WORK TO COMPLETE: Retype the records below exactly as they appear.

[Dataset records]
>>

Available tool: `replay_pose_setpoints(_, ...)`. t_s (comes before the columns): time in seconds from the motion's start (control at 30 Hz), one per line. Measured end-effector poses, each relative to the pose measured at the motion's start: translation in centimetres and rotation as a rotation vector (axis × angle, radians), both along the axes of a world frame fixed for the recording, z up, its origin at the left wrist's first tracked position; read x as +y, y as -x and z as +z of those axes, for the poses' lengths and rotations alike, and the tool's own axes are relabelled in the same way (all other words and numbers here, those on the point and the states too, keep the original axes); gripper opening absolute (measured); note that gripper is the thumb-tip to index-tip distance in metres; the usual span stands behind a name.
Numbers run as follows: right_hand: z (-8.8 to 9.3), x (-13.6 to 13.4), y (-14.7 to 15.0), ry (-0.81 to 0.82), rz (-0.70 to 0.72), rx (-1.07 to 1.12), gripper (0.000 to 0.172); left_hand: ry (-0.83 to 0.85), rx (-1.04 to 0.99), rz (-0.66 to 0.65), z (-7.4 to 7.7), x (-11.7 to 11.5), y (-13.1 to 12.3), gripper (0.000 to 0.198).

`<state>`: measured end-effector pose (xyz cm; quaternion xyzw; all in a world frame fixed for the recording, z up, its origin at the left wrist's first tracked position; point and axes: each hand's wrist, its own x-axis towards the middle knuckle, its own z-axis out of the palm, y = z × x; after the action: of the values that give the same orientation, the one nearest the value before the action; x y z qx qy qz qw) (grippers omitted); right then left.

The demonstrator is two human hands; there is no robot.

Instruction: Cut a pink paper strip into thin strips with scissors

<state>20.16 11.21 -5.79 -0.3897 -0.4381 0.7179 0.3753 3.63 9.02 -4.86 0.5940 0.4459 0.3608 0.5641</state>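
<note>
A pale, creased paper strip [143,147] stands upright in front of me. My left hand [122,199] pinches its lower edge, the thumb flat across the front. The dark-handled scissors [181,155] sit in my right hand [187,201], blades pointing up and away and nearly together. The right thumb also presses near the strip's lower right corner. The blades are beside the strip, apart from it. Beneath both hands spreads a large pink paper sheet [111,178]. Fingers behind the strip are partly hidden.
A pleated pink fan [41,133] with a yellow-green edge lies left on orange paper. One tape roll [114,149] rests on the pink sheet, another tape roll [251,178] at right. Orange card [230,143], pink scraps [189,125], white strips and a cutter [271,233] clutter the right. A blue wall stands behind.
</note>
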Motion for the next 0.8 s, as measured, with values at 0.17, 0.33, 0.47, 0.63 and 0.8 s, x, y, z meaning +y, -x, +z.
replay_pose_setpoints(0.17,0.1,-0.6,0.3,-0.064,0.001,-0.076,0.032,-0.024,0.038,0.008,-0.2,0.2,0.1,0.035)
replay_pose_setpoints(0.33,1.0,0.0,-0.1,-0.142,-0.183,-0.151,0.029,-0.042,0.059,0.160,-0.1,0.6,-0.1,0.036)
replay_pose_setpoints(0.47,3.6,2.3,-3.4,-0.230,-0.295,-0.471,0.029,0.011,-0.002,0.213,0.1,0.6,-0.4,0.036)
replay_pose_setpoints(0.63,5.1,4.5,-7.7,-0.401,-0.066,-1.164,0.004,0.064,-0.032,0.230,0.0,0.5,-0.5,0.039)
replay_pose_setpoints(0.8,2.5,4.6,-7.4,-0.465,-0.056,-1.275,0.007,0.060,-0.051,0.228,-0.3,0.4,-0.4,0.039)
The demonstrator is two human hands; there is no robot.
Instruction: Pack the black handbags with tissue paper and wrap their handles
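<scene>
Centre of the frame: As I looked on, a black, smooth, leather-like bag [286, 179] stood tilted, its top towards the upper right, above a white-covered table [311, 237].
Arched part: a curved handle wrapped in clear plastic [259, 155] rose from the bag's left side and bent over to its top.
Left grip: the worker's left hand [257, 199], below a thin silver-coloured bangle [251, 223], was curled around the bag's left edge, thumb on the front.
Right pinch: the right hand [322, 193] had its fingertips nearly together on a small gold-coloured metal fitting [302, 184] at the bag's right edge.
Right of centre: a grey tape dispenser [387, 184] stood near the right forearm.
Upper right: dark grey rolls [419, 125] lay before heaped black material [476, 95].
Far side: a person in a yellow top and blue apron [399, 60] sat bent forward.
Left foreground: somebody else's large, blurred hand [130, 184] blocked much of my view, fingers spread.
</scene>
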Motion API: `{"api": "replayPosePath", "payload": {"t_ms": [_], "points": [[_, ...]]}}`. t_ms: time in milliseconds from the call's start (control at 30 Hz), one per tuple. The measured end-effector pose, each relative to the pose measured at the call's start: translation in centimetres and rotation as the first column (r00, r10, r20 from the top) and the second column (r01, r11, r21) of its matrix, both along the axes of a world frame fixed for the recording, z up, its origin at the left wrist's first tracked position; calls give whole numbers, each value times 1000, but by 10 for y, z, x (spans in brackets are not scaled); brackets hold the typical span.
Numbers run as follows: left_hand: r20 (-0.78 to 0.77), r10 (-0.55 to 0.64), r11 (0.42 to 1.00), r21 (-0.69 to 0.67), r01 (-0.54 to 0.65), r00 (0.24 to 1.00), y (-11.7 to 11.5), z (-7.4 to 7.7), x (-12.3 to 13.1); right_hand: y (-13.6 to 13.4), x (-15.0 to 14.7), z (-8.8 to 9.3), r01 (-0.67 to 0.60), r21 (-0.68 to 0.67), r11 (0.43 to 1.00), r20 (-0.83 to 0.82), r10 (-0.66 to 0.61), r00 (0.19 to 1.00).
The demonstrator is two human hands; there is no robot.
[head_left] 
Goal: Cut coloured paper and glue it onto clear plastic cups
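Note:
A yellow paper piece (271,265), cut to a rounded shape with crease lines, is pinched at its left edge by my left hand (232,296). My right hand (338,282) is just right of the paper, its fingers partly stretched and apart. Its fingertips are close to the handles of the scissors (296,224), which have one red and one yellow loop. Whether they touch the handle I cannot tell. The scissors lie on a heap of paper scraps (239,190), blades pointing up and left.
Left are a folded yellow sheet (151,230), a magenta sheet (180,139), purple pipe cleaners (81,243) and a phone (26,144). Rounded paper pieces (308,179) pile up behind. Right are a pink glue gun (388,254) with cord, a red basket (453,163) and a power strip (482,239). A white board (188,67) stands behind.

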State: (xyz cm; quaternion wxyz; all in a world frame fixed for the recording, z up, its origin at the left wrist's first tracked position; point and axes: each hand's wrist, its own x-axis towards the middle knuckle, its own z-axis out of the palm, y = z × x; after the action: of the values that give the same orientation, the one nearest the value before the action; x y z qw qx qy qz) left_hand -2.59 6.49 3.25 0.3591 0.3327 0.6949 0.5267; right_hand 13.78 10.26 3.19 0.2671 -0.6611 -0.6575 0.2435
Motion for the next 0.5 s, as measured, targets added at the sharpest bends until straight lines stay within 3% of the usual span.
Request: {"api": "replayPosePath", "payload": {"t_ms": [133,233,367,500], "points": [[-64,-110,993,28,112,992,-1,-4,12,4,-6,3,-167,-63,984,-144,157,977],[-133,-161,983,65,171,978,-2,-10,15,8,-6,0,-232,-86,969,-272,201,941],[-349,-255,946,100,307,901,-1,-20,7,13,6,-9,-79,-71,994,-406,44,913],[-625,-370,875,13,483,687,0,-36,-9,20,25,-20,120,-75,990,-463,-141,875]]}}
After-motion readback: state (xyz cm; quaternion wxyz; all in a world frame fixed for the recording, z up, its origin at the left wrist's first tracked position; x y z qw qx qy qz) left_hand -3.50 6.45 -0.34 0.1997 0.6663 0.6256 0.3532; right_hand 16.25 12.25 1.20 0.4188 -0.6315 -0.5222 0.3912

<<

SOLUTION TO THIS TASK:
Available tool: `replay_pose_setpoints(_, ...)`. t_s (comes before the columns): time in seconds from the motion's start (control at 30 Hz), one per line. Measured end-effector poses, each relative to the pose measured at the motion's start: translation in centimetres and rotation as a rotation vector (axis × angle, radians), both along the axes of a world frame fixed for the recording, z up, its origin at the left wrist's first tracked position; read x as +y, y as -x and z as +z of those axes, for the poses' lengths and rotations alike, and the tool's own axes are relabelled in the same way (all other words and numbers here, those on the point and the states too, keep the original axes); gripper opening absolute (measured); note that gripper is the thumb-tip to index-tip distance in metres; the usual span stands behind a name.
Numbers run as follows: right_hand: z (-8.8 to 9.3), x (-13.6 to 13.4), y (-14.7 to 15.0), ry (-0.81 to 0.82), rz (-0.70 to 0.72), rx (-1.07 to 1.12), gripper (0.000 to 0.172); left_hand: ry (-0.83 to 0.85), rx (-1.04 to 0.99), rz (-0.66 to 0.65), z (-7.4 to 7.7), x (-11.7 to 11.5), y (-13.1 to 12.3), gripper (0.000 to 0.198).

`<state>`: measured end-effector pose (xyz cm; quaternion xyzw; all in a world frame fixed for the recording, z up, its origin at the left wrist's first tracked position; point and axes: each hand's wrist, its own x-axis towards the middle knuckle, its own z-axis out of the palm, y = z × x; after the action: of the values that give the same orientation, the one nearest the value before the action; x y z qx qy qz qw) (grippers omitted); right then left.

The demonstrator is two human hands; there is no robot.

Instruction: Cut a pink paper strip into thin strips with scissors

<state>20.16 11.21 -5.79 -0.3897 -0.4381 0.7179 0.3753 3.63 9.02 -4.86 0.5940 0.4459 0.3608 0.5641</state>
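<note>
A pale, creased paper strip [143,147] stands upright in front of me. My left hand [122,199] pinches its lower edge, the thumb flat across the front. The dark-handled scissors [181,155] sit in my right hand [187,201], blades pointing up and away and nearly together. The right thumb also presses near the strip's lower right corner. The blades are beside the strip, apart from it. Beneath both hands spreads a large pink paper sheet [111,178]. Fingers behind the strip are partly hidden.
A pleated pink fan [41,133] with a yellow-green edge lies left on orange paper. One tape roll [114,149] rests on the pink sheet, another tape roll [251,178] at right. Orange card [230,143], pink scraps [189,125], white strips and a cutter [271,233] clutter the right. A blue wall stands behind.
</note>
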Motion for the next 0.8 s, as measured, with values at 0.17, 0.33, 0.47, 0.63 and 0.8 s, x, y, z meaning +y, -x, +z.
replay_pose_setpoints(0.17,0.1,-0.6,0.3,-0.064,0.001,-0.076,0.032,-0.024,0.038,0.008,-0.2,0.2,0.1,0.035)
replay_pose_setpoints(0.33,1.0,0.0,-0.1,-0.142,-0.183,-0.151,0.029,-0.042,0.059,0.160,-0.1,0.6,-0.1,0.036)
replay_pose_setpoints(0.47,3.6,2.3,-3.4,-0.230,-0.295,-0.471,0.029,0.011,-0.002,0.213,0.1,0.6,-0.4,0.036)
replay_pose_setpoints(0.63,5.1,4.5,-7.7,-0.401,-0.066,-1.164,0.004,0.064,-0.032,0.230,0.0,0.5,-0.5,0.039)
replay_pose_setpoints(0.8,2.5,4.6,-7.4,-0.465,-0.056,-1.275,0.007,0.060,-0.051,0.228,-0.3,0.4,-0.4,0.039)
The demonstrator is two human hands; there is no robot.
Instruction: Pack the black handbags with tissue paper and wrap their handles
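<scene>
Centre of the frame: As I looked on, a black, smooth, leather-like bag [286, 179] stood tilted, its top towards the upper right, above a white-covered table [311, 237].
Arched part: a curved handle wrapped in clear plastic [259, 155] rose from the bag's left side and bent over to its top.
Left grip: the worker's left hand [257, 199], below a thin silver-coloured bangle [251, 223], was curled around the bag's left edge, thumb on the front.
Right pinch: the right hand [322, 193] had its fingertips nearly together on a small gold-coloured metal fitting [302, 184] at the bag's right edge.
Right of centre: a grey tape dispenser [387, 184] stood near the right forearm.
Upper right: dark grey rolls [419, 125] lay before heaped black material [476, 95].
Far side: a person in a yellow top and blue apron [399, 60] sat bent forward.
Left foreground: somebody else's large, blurred hand [130, 184] blocked much of my view, fingers spread.
</scene>
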Motion API: `{"api": "replayPosePath", "payload": {"t_ms": [_], "points": [[_, ...]]}}`. t_ms: time in milliseconds from the call's start (control at 30 Hz), one per tuple. The measured end-effector pose, each relative to the pose measured at the call's start: translation in centimetres and rotation as the first column (r00, r10, r20 from the top) and the second column (r01, r11, r21) of its matrix, both along the axes of a world frame fixed for the recording, z up, its origin at the left wrist's first tracked position; calls give whole numbers, each value times 1000, but by 10 for y, z, x (spans in brackets are not scaled); brackets hold the typical span.
Numbers run as follows: left_hand: r20 (-0.78 to 0.77), r10 (-0.55 to 0.64), r11 (0.42 to 1.00), r21 (-0.69 to 0.67), r01 (-0.54 to 0.65), r00 (0.24 to 1.00), y (-11.7 to 11.5), z (-7.4 to 7.7), x (-12.3 to 13.1); right_hand: y (-13.6 to 13.4), x (-15.0 to 14.7), z (-8.8 to 9.3), r01 (-0.67 to 0.60), r21 (-0.68 to 0.67), r11 (0.43 to 1.00), r20 (-0.83 to 0.82), r10 (-0.66 to 0.61), r00 (0.19 to 1.00).
The demonstrator is two human hands; there is no robot.
[head_left] 
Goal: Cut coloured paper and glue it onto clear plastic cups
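Note:
A yellow paper piece (271,265), cut to a rounded shape with crease lines, is pinched at its left edge by my left hand (232,296). My right hand (338,282) is just right of the paper, its fingers partly stretched and apart. Its fingertips are close to the handles of the scissors (296,224), which have one red and one yellow loop. Whether they touch the handle I cannot tell. The scissors lie on a heap of paper scraps (239,190), blades pointing up and left.
Left are a folded yellow sheet (151,230), a magenta sheet (180,139), purple pipe cleaners (81,243) and a phone (26,144). Rounded paper pieces (308,179) pile up behind. Right are a pink glue gun (388,254) with cord, a red basket (453,163) and a power strip (482,239). A white board (188,67) stands behind.
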
State: (xyz cm; quaternion wxyz; all in a world frame fixed for the recording, z up, its origin at the left wrist's first tracked position; point and axes: each hand's wrist, its own x-axis towards the middle knuckle, its own z-axis out of the palm, y = z × x; after the action: of the values that give the same orientation, the one nearest the value before the action; x y z qw qx qy qz) left_hand -2.59 6.49 3.25 0.3591 0.3327 0.6949 0.5267; right_hand 13.78 10.26 3.19 0.2671 -0.6611 -0.6575 0.2435
Motion for the next 0.5 s, as measured, targets added at the sharpest bends until straight lines stay within 3% of the usual span.
Request: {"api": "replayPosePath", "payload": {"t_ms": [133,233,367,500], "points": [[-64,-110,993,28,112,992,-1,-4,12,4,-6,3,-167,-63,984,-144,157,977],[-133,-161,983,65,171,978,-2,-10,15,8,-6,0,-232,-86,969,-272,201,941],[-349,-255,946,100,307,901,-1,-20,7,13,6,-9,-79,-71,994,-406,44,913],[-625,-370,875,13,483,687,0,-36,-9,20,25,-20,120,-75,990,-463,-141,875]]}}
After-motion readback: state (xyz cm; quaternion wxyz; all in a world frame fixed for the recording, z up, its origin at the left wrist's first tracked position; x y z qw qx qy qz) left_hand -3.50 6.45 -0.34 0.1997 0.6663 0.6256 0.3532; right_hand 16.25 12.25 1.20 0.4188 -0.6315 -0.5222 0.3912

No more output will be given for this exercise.